REPUBLIKA.CO.ID, JAKARTA -- Pemerintah disarankan membuat regulasi khusus untuk produk hasil pengolahan tembakau lainnya (HPTL). Regulasi dibutuhkan agar potensi yang dimiliki industri HPTL dapat dioptimalkan.
Ketua Koalisi Indonesia Bebas TAR (Kabar) Ariyo Bimmo mengatakan, HPTL memberikan kontribusi kepada pemasukan negara sebesar Rp 436,6 miliar pada 2019. Dengan demikian, kata dia, industri yang baru ditetapkan kurang lebih dua tahun ini berpotensi memberikan kontribusi lebih terhadap pemasukan negara.
Namun, Ariyo menilai pengaturan mengenai HPTL bukan hanya dibutuhkan untuk kepentingan penerimaan negara. Menurut dia, produk HPTL dapat menjadi alternatif untuk mengurangi risiko yang timbul akibat kebiasaan merokok.
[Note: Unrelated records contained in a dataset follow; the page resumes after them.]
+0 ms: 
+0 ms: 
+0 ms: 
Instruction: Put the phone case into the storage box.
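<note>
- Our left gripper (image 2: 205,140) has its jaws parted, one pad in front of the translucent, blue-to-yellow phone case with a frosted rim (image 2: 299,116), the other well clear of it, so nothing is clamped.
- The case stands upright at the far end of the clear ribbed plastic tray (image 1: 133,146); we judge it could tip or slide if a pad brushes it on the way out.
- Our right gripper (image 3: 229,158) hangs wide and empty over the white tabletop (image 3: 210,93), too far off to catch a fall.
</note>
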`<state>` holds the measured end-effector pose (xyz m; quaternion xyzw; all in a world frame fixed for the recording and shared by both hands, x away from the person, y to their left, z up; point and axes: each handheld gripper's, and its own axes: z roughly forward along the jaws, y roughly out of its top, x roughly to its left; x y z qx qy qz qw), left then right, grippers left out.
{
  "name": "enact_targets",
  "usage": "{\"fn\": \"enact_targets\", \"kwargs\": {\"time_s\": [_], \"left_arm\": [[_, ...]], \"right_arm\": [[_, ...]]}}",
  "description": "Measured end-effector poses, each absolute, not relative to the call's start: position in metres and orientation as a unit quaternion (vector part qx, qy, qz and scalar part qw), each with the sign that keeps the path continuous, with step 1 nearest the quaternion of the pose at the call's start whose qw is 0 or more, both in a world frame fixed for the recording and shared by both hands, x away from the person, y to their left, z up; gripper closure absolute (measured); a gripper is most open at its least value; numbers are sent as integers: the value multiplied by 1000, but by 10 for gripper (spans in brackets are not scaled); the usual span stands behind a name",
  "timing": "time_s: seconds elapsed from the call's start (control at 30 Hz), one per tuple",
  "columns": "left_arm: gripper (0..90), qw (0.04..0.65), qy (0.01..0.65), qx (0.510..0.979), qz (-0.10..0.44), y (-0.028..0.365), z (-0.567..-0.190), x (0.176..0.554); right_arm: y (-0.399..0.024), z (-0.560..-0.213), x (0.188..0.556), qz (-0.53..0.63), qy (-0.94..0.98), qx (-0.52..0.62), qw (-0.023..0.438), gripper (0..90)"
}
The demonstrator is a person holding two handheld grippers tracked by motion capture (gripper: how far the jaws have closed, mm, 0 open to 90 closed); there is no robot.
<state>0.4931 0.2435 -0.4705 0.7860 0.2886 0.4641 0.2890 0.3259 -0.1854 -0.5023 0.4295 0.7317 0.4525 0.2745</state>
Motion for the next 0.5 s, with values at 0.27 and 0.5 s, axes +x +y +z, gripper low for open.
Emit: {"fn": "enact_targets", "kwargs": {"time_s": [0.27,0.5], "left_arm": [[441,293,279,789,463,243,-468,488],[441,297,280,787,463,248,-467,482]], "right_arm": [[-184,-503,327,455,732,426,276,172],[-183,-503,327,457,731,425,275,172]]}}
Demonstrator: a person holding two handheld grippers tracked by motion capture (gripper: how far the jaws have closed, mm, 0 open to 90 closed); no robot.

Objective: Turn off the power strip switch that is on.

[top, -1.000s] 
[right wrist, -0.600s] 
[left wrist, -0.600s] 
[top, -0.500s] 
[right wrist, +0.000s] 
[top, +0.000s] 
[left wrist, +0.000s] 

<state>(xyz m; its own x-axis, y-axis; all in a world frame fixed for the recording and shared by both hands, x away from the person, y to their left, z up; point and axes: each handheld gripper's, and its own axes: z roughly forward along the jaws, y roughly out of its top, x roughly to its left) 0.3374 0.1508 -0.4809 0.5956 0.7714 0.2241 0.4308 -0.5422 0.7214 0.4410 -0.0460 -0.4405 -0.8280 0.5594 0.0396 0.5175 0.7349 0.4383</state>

Ariyo yang juga pengamat hukum mengatakan, saat ini belum ada aturan yang secara jelas mengatur produk HPTL. “Padahal, produk ini punya banyak potensi dari aspek kesehatan, industri, pemasukan negara, hingga pembukaan lapangan pekerjaan,” kata Ariyo, Selasa (18/8)
Menurutnya, HPTL dapat menjadi solusi pengurangan risiko yang optimal, tetapi pemerintah perlu segera menerbitkan aturan untuk produk tersebut. Kata Ariyo, aturan mengenai HPTL saat ini hanya tertuang dalam Peraturan Menteri Keuangan (PMK) 156/2018 tentang Tarif Cukai Hasil Tembakau.
“Aturan tersebut hanya mengatur mengenai pengenaan cukai untuk produk HPTL. Namun belum ada aturan teknis yang lebih dalam untuk industri ini,” kata Ariyo.
Menurut Ariyo, idealnya produk ini diatur secara komprehensif dan berbeda dari produk rokok, mulai dari tarif cukai, tata cara pemasaran, peringatan kesehatan. Hal penting lainnya yang perlu diatur adalah pelarangan akses untuk anak di bawah umur.
“Agar potensi industri HPTL dapat dikembangkan secara maksimal, perlu segera ada regulasi yang lebih komprehensif dan sesuai dengan profil risikonya," kata dia.